De-energising Power Rates
Over the past few months it has become quite apparent that Water & Power Development Authority (WAPDA) and Karachi Electric Supply Corporation Ltd. (KESC) are in a serious debt crisis. This was brought into sharp focus by the brutal murder of MD KESC Shahid Hamid several months ago by what seems clear was a professional hit team, the reason being that the late MD was delving deeper into the various irregularities that would have exposed quite a number of people. The explicit warning inherent in the gangland-type assassination was thus made quite apparent to others in similar situations. Needless to say the warning has been heeded to the detriment to the interests of the people of Pakistan even by the small dedicated band of people determined to eradicate corruption. The government has been concentrating on the Independent Power Projects (IPPs) as the major reason for the power rate crisis, that in fact was the final straw that broke the camel’s back.
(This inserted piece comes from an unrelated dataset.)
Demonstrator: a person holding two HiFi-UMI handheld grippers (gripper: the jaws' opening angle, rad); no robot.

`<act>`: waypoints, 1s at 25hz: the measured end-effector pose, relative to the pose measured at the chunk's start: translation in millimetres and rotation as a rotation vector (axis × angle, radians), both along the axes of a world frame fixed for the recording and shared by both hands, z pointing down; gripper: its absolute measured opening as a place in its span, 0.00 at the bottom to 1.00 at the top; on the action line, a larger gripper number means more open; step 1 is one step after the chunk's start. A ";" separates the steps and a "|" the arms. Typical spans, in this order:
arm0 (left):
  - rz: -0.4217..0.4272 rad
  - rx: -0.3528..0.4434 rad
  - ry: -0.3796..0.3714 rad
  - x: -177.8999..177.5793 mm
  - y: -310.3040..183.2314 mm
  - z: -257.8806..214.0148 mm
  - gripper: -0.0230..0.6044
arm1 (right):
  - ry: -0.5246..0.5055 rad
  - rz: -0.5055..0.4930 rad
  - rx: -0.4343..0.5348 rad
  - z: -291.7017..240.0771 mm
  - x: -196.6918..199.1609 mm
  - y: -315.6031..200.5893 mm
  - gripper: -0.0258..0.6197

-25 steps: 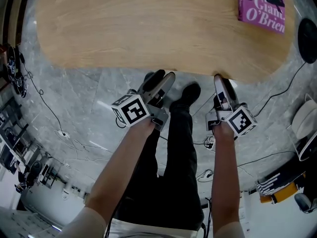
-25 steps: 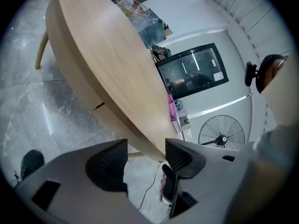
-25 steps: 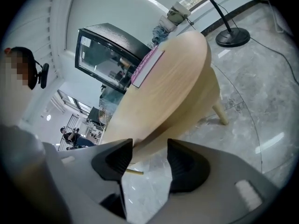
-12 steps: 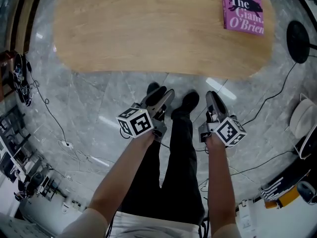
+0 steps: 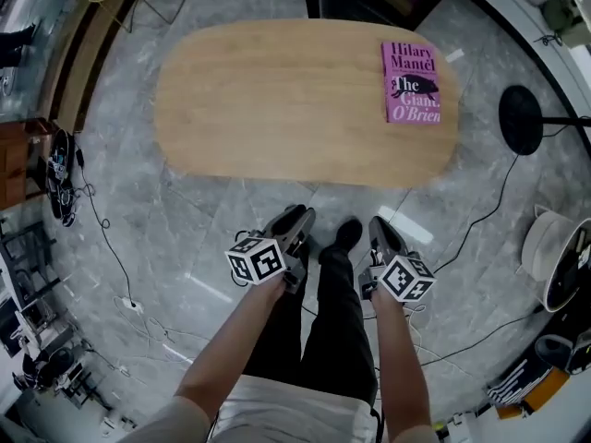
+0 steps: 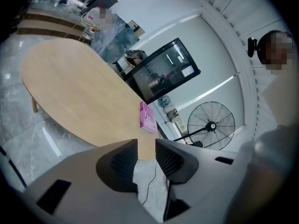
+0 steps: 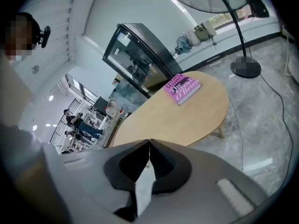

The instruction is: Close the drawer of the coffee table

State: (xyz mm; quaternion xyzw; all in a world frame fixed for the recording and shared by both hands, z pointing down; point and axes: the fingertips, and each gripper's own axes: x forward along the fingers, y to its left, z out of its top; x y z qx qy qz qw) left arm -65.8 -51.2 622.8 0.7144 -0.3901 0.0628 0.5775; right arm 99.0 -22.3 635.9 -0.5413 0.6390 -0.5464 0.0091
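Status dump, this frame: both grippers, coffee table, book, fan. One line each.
left gripper: jaws slightly apart, just been closing, nothing between them.
right gripper: shut, empty.
coffee table: no drawer seen sticking out past its edge.
book: closed, lying flat, cover up, on the table.
fan: standing upright; running or not, cannot tell.

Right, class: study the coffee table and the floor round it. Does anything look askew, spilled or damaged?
Nothing much. The table looks intact, with only a pink book lying flat near one end. Nothing is spilled. The one untidy thing is loose cables trailing over the floor.
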 end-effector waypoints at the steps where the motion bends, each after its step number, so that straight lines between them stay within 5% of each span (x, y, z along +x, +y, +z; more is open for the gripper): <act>1: -0.002 0.009 -0.003 1.1 -3.8 -11.6 0.22 | 0.009 -0.006 0.007 -10.7 2.3 -1.9 0.06; 12: 0.087 0.129 -0.081 -6.9 -10.7 -148.6 0.09 | 0.197 -0.200 0.121 -160.5 -0.7 -5.2 0.06; 25: 0.162 0.362 -0.136 -10.7 -28.5 -295.3 0.06 | 0.346 -0.326 0.291 -310.9 -14.5 -19.1 0.06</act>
Let us take the straws that count and list them under two heads, viz. (1) generation and (2) distribution of electricity and then work our way back to some of the more scandalous IPPs. Whether the generation-mode is hydel or hydrocarbon, the machinery has been over-priced. While it did not make much of a difference in hydel-generated electricity, the price padding in hydrocarbon fuel – generation machinery has kept on escalating along with the price of fuel. At least 2 or 3 WAPDA chiefs made enough money to live out lives far in excess of their basic known means, to add to this the power plants are being run quite inefficiently thereby giving us unfavourable power to price ratio. With transmission losses quite high, the basic cost of bringing electricity to the doorstep of the consumer is quite high. At the consumer’s bus-bar a completely different mafia takes over, the meter readers and inspectors. The categories of consumers are (1) industrial (2) commercial (3) domestic urban (4) agriculture (5) government departments and (6) domestic rural. Without almost any exception almost all industrial and domestic consumers cheat. One simple litmus test are the ice factories where it is comparatively easy to calculate possible consumption against the product made. For the ice presently coming out of each factory, four to five times or more greater voltage has to be used. Obviously the ice factory owner would sell at a profit which means that at least 90% of the electricity is not paid for. On a lesser scale so do commercial users since it is easy to calculate the load factor because of the air conditioners and other appliances against the energy that is paid for, the same is true on a commensurately lesser scale for domestic urban users! Government departments do not cheat, they simply do not pay their bills, at least on time. The agricultural consumer not only cheat, they hardly pay their electricity bills whether it be for tubewells or domestic use. Some areas do not pay electricity bills at all e.g. the rural areas of Balochistan and the Tribal Territories, protesting vociferously any attempt to make them do so.